In [34]:
%%html
<style>
    /* Jupyter */
    .rendered_html tr, .rendered_html th, .rendered_html td {
        text-align: left; 
    }
</style>

# Holt-Winters Method for Time Series Forecasting

## Learning Objectives
- Time Series
- Forecasting Accuracy
- Simple forecasting methods
- Exponential Smoothing
- Level, Trend, Seasonality
- Holt-Winters Method
- Python Implementation of Holt-Winters
- Initialising trend, slope, alpha, beta, gamma

#### Need to do: Insert links in the learning objectives to each section

## Forecasting
This notebook will be focusing on time series forecasting and building up to how to use the Holt-Winters method for time series forecasting in particular. But first what is the difference between the terms time series analysis and time series forecasting? Time series analysis is a form of descriptive modeling, this means that someone conducting time series analysis will be looking at a dataset to identify trends and seasonal patterns in the historical data, fitting mathematical models to capture the underlying nature of the process generating the data etc. Time series forecasting is a form of predictive modelling with the goal to predict a future value at a particular point in time based on the values we do know.

### Forecasting accuracy - Some notation and terminology:

In a time series the values we do know are referred to as observed values and the values we are trying to forecast are referred to as expected values. In general, we use the notation $\hat{y}$ to denote expected values. 

For example, if we have a series that looks like [2,4,6,8,10], we might forecast the next value of this series to be 12. Using this terminology and notation, the observed values are $y_1=2$, $y_2=4$, $y_3=6$, $y_4=8$, $y_5=10$ i.e the observed series is [2,4,6,8,10] and the next expected value is $\hat{y_6}=12$.

It's important to have some metrics to evaluate the accuracy of our forecasts. 

The error is the difference between an observed value and its forecast. Given a training dataset {$y_{1},\dots, y_{T}$} and a test dataset {$y_{T+1}, y_{T+2},\dots$}, the error of a forecast at a given time interval T+h is denoted as $e_{T+h}=y_{T+h} - \hat{y_{T+h}}$. 

As the error can be positive or negative it is more helpful to use the absolute terms or as common convention square the error so the value is always positive. The sum of squared errors (SSE) is given by $SSE = {\Sigma_{i=1}}^{i=n} ( y_{i} - \hat{y_{i}})^{2}$. The SSE measures the inexplained variability or discrepancy between the observed data and the forecasted data. Another common metric used is the mean squared error which is given by $MSE=\frac{1}{n}{\Sigma_{i=1}}^{i=n} ( y_{i} - \hat{y_{i}})^{2}$.
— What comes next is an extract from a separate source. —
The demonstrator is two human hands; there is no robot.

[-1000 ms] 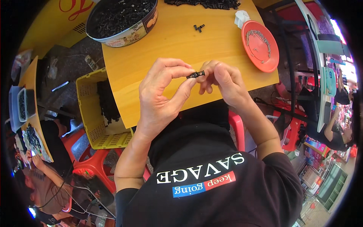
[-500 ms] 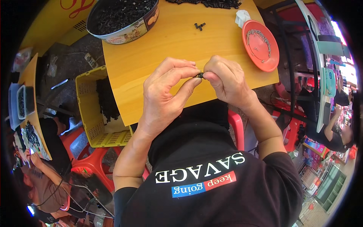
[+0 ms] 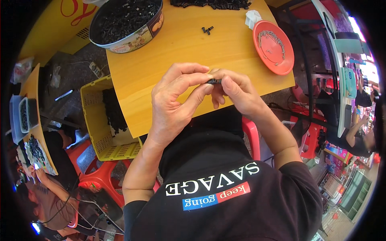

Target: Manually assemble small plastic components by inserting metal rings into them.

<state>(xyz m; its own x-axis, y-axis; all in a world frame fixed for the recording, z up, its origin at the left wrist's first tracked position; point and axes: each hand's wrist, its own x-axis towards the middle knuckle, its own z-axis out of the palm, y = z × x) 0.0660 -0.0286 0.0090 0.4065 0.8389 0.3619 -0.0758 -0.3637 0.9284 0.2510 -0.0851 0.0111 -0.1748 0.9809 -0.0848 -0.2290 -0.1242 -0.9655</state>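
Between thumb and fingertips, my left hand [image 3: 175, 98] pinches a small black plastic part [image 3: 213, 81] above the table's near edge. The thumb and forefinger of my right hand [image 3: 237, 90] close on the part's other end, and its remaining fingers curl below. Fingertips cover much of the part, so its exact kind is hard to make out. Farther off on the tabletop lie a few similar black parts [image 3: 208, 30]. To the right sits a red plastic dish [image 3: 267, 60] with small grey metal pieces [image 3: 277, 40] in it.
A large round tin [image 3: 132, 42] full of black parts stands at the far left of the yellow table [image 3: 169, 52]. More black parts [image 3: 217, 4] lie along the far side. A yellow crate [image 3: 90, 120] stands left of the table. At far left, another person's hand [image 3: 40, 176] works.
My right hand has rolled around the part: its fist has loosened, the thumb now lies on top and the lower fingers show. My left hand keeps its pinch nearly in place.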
## Some simple forecasting methods

For the next couple of examples let's consider a simple (toy) time series example of the number of AI Core students has every month. 

In [35]:
import pandas as pd
import plotly.express as px

ai_df = pd.read_csv('aicorestudents.csv')
fig = px.line(ai_df, x = 'Month', y = 'Students', title='Number of students at AI Core')
fig.show()

In [36]:
aicore_series = [0, 50, 200, 160, 240, 210, 200, 205, 230]

#### Naive Method

This is the simplest forecasting method. For naive forecasts we set all forecasts to be the same value as the last observed value. That is 

$\hat{y}_{T+1}=y_{T}$

For example, if we have a time series that looks like [14,20,18,17,24], then using the naive method the forecast for the next point would be 24. 

In [37]:
def naive_method(series):
    return series[-1]

forecast=naive_method(aicore_series)

#### Average Method

This method is simply the expected value of the next datapoint is the arithmetic mean of all of the previous datapoints. That is

$\hat{y}_{T+1}=\frac{1}{T}\Sigma_{i=1}^{i=T} y_{i}$

For example, if we have a time series that looks like [19.2,17.8,15.1,14.3,15.0,16.7,15.2], then using the average method the forecast for the next point would be 16.2.

In [38]:
def average_method(series):
    return sum(series)/len(series)

average_method(aicore_series)

166.11111111111111

#### Moving Averages

An improvement over the taking average of all points is instead only taking the average of the n latest datapoints. In this method only the most recent values matter. In practise this forecasting method can be effective if the right choice of n is used. 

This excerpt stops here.